The Tribunal believes an additional amount of compensation of 2.5 months wages equivalence is appropriate for that component of
the claim. On that basis, the ultimate award equates to 6 months’ worth of wages, calculated as a compensation amount of $2,595.84.
Decision
It is the decision of this Tribunal that:-
(i) The Employer pay the Grievor the sum of $2,595.84 in full and final settlement of this grievance.
(ii) That amount is to be paid within 21 days.
Mr Andrew J See
Resident Magistrate
[1] The whole basis for the Employer’s justification comes out of conduct, in which the Managing Director and not the Grievor,
was ultimately charged by way of a criminal conviction.
[2] The Tribunal is of the view that the ordinary hours within the building and construction industry would be 48 hours a week and
even if that was not the case in this instance, is nonetheless of the view that the final determination is within the scope of what
is reasonable regardless of those additional hours that may have been built into the calculation. Of course the Employer’s
Time and Wages Records could have been produced to have clarified this issue.
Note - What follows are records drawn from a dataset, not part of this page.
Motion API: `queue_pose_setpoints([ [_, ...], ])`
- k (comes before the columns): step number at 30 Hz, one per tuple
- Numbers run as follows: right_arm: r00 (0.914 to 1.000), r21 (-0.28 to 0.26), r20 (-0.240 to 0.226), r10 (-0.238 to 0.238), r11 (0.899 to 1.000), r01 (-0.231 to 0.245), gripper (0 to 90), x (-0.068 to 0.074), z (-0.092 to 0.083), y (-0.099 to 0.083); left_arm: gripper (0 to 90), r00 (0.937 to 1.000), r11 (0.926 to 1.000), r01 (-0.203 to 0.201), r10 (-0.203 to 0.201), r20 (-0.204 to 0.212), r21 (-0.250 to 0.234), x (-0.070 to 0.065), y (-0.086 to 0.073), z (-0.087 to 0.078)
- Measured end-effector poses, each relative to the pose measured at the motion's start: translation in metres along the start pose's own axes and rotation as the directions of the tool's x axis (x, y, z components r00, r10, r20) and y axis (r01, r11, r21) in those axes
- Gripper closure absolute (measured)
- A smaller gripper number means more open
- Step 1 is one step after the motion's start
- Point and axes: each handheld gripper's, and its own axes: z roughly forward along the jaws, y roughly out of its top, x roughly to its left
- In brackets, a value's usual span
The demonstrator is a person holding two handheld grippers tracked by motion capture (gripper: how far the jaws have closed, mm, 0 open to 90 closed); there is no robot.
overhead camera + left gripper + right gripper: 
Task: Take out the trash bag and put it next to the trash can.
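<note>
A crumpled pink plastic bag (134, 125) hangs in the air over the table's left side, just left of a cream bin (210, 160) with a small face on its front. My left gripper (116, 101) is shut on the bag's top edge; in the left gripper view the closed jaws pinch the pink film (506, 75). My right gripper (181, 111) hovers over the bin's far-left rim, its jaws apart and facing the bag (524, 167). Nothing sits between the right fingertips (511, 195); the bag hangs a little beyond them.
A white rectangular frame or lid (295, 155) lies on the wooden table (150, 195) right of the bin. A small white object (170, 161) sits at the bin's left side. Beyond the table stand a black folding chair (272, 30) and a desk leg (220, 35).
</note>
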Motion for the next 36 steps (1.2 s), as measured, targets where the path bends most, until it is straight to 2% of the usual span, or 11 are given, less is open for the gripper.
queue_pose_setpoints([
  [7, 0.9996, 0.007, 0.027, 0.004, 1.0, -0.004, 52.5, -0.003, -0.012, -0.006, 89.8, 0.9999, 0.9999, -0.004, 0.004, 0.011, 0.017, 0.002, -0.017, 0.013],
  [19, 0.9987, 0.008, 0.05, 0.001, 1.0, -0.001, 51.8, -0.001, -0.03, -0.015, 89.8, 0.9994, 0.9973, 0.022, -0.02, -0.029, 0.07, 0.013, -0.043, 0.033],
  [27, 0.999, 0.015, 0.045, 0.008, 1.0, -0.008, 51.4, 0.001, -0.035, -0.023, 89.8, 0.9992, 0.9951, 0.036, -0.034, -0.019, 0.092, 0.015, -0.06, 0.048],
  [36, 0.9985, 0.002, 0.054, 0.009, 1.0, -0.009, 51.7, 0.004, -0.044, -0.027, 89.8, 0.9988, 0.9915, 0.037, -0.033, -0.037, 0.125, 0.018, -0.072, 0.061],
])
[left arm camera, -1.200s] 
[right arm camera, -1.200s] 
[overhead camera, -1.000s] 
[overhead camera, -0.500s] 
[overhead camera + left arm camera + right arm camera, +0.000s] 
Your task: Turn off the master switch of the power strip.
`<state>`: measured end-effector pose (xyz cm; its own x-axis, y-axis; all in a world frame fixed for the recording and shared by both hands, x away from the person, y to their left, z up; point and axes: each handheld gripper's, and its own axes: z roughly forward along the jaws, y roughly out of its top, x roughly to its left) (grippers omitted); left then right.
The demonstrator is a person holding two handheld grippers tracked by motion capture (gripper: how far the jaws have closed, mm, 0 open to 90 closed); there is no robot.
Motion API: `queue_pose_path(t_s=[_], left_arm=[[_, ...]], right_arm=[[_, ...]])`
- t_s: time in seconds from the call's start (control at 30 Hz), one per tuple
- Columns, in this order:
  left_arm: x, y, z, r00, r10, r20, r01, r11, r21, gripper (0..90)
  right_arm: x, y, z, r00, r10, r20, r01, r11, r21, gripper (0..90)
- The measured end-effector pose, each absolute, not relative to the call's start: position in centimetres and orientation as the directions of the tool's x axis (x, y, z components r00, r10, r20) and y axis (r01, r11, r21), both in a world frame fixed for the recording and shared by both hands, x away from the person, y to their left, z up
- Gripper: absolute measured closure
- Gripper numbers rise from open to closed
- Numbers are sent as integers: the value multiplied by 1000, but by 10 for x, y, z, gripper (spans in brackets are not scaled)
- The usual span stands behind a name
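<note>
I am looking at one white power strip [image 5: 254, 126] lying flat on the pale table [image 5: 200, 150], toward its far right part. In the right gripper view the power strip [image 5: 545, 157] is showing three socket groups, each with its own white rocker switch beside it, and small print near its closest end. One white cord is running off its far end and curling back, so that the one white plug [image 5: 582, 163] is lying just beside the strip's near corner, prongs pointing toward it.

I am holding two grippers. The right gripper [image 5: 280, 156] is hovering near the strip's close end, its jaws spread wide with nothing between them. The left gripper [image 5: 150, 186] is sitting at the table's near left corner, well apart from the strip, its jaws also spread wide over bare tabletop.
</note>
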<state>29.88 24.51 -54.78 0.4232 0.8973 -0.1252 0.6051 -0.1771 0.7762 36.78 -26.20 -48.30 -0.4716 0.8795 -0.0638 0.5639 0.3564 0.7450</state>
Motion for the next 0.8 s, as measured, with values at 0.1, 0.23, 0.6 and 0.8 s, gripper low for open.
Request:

There does not appear to have been any attempt by
the Employer to do so.
[3] This is not a claim in contract, even though the principles of mitigation still need to apply. There are also other issues at play,
including the cost of finding new work and the ancillary costs associated with loss of income during the relevant period, that
may have regard to the costs of defaulting and refinancing of financial arrangements, the uncertainty of the future work opportunities,
the level of new wage achieved etc. The contributory conduct of an employee also on occasions may need to be factored into this
assessment. In this regard, there was a claim of some retaliatory conduct on behalf of the Grievor and whilst the Tribunal makes
no findings, it does nonetheless consider that there may have been some aspect of Mr Tuirabe’s conduct that may have been
contributory to some of the tension that occurred that day.
[4] The termination took place on 5 August 2013 and it is noted that the original hearing notes showed that the Grievor claimed to
have been not working for five months, until 27/1/2014.